## Aim of the task
Of the lines below, write out exactly those from the line with "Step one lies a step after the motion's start" through the line with "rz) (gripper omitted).", both included, and skip the rest.
──────── Supplied records ────────
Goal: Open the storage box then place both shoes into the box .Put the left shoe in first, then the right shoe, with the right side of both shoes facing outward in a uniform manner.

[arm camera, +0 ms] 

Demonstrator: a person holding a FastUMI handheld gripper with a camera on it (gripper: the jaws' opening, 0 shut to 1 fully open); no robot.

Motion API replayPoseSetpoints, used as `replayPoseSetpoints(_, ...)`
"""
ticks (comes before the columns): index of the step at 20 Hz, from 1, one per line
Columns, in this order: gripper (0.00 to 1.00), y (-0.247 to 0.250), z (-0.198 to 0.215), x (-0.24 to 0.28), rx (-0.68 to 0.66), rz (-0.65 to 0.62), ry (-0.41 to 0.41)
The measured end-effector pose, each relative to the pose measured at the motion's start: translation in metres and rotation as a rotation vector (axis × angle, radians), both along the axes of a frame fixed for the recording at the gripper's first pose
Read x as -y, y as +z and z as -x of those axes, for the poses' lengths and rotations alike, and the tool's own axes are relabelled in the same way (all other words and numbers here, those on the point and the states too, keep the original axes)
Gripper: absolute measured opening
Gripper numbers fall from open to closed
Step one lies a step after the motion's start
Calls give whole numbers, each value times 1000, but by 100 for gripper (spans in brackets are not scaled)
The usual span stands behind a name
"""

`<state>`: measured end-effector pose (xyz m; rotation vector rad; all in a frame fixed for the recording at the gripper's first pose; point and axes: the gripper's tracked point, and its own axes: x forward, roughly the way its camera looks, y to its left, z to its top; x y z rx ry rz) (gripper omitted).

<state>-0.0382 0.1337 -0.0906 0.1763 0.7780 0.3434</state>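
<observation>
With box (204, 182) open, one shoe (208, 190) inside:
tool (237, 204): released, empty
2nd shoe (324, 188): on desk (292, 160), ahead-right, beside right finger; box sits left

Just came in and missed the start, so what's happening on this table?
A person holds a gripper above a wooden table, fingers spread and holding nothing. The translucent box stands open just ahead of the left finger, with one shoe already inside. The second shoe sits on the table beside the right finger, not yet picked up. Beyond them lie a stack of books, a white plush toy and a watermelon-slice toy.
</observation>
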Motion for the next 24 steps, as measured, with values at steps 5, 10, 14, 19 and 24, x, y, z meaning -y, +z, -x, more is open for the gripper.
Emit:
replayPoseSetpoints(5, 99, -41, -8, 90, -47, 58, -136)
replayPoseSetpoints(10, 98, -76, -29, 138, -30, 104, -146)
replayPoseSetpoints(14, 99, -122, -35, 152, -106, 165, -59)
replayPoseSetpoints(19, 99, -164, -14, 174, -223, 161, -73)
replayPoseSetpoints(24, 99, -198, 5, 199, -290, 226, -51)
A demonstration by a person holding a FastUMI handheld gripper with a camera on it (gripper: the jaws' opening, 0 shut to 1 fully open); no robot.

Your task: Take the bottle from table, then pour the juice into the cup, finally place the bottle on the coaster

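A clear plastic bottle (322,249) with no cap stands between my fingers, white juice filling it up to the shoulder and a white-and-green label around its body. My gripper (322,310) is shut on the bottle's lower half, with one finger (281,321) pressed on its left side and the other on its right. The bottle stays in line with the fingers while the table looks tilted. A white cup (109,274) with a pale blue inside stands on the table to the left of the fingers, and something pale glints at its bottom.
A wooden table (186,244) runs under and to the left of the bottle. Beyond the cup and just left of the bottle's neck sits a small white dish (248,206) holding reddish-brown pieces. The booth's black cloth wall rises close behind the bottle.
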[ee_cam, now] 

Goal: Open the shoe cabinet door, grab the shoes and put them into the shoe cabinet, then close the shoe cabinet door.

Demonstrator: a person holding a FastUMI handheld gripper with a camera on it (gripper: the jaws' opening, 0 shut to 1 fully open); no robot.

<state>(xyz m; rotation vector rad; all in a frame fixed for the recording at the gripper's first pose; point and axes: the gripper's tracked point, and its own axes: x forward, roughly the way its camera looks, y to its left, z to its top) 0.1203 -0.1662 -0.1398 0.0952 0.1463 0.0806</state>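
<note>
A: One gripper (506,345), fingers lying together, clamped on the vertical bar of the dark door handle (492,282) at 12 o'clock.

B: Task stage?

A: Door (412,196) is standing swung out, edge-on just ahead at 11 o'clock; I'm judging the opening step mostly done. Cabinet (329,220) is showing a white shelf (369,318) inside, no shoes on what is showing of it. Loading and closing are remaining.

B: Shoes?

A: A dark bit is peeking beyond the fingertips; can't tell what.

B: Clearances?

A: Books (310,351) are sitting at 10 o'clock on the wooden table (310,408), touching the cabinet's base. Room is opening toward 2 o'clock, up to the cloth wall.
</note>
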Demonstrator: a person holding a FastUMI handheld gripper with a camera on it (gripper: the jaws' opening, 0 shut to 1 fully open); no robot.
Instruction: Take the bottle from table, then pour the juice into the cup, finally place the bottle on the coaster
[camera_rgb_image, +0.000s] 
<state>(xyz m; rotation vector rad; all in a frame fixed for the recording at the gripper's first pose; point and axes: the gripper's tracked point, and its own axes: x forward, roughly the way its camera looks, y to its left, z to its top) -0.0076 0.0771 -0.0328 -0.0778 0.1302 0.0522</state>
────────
## Answer section
Step one lies a step after the motion's start
Calls give whole numbers, each value times 1000, but by 100 for gripper (spans in brackets are not scaled)
The usual span stands behind a name
"""

`<state>`: measured end-effector pose (xyz m; rotation vector rad; all in a frame fixed for the recording at the gripper's first pose; point and axes: the gripper's tracked point, and its own axes: x forward, roughly the way its camera looks, y to its left, z to its top; x y z rx ry rz) (gripper omitted).

The answer has been written out in full.